Objective Feline calicivirus (FCV), feline parvovirus (FPV), and feline herpesvirus-1 (FHV-1) are common highly contagious and pathogenic pathogens. In this study, these three viruses in Guangzhou-Shenzhen region were investigated to elucidate their prevalence, genetic variations and evolutionary trends.
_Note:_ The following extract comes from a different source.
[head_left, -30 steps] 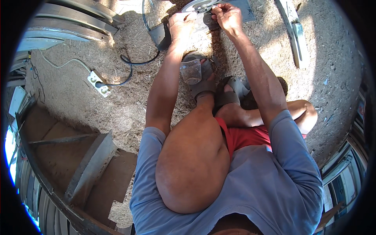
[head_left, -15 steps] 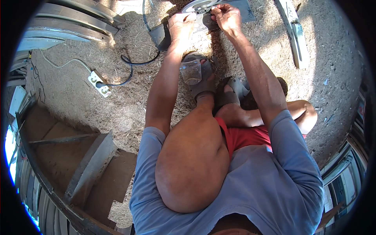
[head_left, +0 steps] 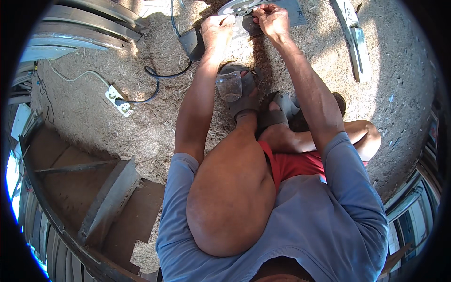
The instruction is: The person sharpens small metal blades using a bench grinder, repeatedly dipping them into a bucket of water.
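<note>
At the top edge, a round pale disc [head_left: 231,8] with a darker hub sits partly out of view, with a grey metal plate [head_left: 243,27] just below it. My left hand [head_left: 218,35] is closed beside the disc's near left rim, finger and thumb pinched. On the other side, my right hand [head_left: 274,21] is also pinched, its fingertips close to the hub. Whatever either hand holds is too small or hidden to name. A dark boxy part [head_left: 192,43] with a cord lies left of my left wrist.
A clear plastic cup [head_left: 229,86] stands by my sandalled foot. On the shavings-covered ground lies a white power strip [head_left: 119,100] with a black cord [head_left: 157,87] plugged in. Curved planks [head_left: 89,28] are stacked upper left, a wooden frame [head_left: 105,202] lower left, a narrow board [head_left: 354,44] right.
Both hands have shifted very slightly; their pinched grip at the disc looks the same. Nothing else has visibly moved.
</note>
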A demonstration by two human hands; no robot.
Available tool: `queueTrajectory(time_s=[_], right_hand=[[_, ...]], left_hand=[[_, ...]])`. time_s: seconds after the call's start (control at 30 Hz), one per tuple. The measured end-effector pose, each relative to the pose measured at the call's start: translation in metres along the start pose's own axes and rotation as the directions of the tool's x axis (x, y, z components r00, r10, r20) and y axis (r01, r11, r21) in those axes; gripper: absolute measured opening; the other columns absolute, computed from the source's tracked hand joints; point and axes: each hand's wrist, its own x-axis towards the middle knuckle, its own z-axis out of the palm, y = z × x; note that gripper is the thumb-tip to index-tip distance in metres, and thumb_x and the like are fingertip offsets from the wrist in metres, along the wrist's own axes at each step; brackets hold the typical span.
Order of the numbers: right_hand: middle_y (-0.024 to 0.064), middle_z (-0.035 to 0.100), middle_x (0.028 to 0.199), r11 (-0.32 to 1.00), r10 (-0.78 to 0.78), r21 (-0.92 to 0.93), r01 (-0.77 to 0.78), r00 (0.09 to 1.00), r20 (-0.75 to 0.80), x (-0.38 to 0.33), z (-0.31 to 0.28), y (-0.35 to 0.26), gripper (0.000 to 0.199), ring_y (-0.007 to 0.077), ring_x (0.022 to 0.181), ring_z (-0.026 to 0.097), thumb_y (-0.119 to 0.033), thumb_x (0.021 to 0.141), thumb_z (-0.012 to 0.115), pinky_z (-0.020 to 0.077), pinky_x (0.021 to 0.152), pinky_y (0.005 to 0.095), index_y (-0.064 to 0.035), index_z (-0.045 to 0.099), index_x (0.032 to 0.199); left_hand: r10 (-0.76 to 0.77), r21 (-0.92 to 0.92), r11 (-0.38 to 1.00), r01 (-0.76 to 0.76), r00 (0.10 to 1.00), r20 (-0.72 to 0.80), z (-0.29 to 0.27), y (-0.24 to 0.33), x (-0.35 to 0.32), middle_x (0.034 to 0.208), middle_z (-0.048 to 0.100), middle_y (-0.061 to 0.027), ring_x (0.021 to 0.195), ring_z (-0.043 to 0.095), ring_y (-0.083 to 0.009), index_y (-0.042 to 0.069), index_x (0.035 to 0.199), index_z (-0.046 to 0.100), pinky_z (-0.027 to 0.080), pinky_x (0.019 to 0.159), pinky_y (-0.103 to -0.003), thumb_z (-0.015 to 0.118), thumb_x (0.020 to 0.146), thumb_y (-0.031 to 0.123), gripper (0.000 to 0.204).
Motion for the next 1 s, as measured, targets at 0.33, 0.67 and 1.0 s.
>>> queueTrajectory(time_s=[0.33,0.67,1.0], right_hand=[[0.007,0.047,0.066,0.757,0.374,0.573,-0.313,0.927,0.013,0.018,-0.008,0.022,0.017,0.02,0.055,0.043,-0.017,0.085,0.037,0.0345,0.047,0.0311,-0.0101,0.049,0.075],[0.008,0.072,0.08,0.75,-0.043,-0.661,0.004,0.998,-0.043,-0.01,0.004,-0.007,0.016,0.0118,0.07,0.07,-0.013,0.089,0.067,0.0557,0.062,0.0234,0.0019,0.064,0.093],[0.0084,0.072,0.081,0.795,-0.03,-0.606,-0.022,0.997,-0.074,-0.008,-0.001,-0.01,0.015,0.0117,0.07,0.07,-0.013,0.091,0.066,0.0561,0.062,0.0235,0.0019,0.064,0.095]], left_hand=[[0.001,-0.027,1.0,-0.001,1.0,0.0,-0.006,0.003,-0.004,0.09,0.069,-0.0119,0.073,0.07,-0.0193,-0.007,0.104,0.063,0.056,0.062,-0.026,0.061,0.093,0.007,0.018],[-0.033,-0.04,0.999,0.033,0.999,0.0,-0.008,0.004,-0.005,0.088,0.069,-0.0121,0.074,0.07,-0.0191,-0.007,0.105,0.064,0.056,0.061,-0.025,0.062,0.093,0.008,0.019],[-0.047,-0.03,0.998,0.048,0.999,0.022,-0.001,0.002,0.004,0.088,0.07,-0.013,0.068,0.069,-0.0186,-0.008,0.103,0.066,0.056,0.059,-0.026,0.062,0.092,0.008,0.02]])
Method From October 2021 to June 2022, oropharyngeal, conjunctival, and anal swab samples were collected from clinically affected cats in animal hospitals, animal shelters and South China Agricultural University across Guangzhou and Shenzhen. Nucleic acids were extracted from these clinical specimens and subjected to one-step RT-PCR and conventional PCR for the detection of FCV, FPV, and FHV-1. Positive samples were further processed for gene amplification and sequencing. Nucleotide sequence similarity was analyzed using DNAStar, and phylogenetic trees were constructed with MEGA 7.0. Virus isolation was performed by inoculating FCV- and FHV-1-positive samples into Crandell-Rees feline kidney (CRFK) cells, followed by serial blind passages until cytopathic effects were observed. The isolated viral strains were then identified and characterized using PCR and electron microscopy.

Result Among the 379 symptomatic cats, the infection rates for FPV, FCV, and FHV-1 were 22.16%, 19.00%, and 3.17%, respectively. Viral positivity showed no correlation with cat gender. The highest detection rates for FCV (63.89%) and FPV (58.33%) were observed in cats aged ≤6 months, while FHV-1 infections were most prevalent (66.67%) in cats aged ≥12 months. In cats vaccinated with Felocell 3^®, FCV, FHV-1, and FPV were still detected with positive rates of 75.00%, 75.00%, and 20.24%, respectively. A total of seven FCV strains, one FHV-1 strain, and two FPV strains were successfully isolated. Genomic analysis revealed 75.0%−87.5% nucleotide similarities between the seven FCV isolates and reference strains. Phylogenetic analysis classified the seven FCV isolates into two distinct clades: GZ-1-249 and GZ-1-184 clustered within GI, while the remaining five isolates belonged to GII. The 14 FPV VP2 sequences showed 97.4%−100.0% nucleotide similarities to reference strains, and all these sequences were clustered into a major phylogenetic branch with the Felocell 3^® vaccine strain M38246.1 (FPV USA Cu4).

Conclusion The results of this study enrich the epidemiological data of FCV, FPV and FHV-1, and enhance the understanding of the local prevalent variants, which will provide crucial support for the future development and optimization of regional vaccines.